═════ Data segment

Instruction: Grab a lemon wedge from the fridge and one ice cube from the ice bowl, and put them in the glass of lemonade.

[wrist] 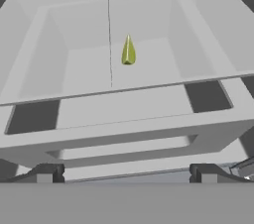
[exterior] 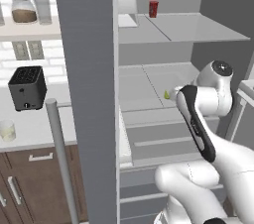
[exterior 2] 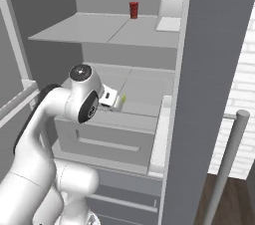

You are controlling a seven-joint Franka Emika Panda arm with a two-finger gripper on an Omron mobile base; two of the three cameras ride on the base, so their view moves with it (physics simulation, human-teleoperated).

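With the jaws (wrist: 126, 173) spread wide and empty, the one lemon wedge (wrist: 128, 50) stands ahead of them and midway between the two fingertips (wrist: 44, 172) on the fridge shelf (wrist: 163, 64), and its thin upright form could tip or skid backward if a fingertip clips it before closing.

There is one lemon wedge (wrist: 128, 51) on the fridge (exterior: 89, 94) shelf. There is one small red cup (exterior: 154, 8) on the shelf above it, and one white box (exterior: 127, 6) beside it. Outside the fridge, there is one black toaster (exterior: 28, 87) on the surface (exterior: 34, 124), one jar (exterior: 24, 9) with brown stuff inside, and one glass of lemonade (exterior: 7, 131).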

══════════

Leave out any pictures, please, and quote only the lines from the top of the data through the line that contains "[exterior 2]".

:: Output ::
Instruction: Grab a lemon wedge from the fridge and one ice cube from the ice bowl, and put them in the glass of lemonade.

[wrist] 
[exterior] 
[exterior 2] 

There is no more to this answer.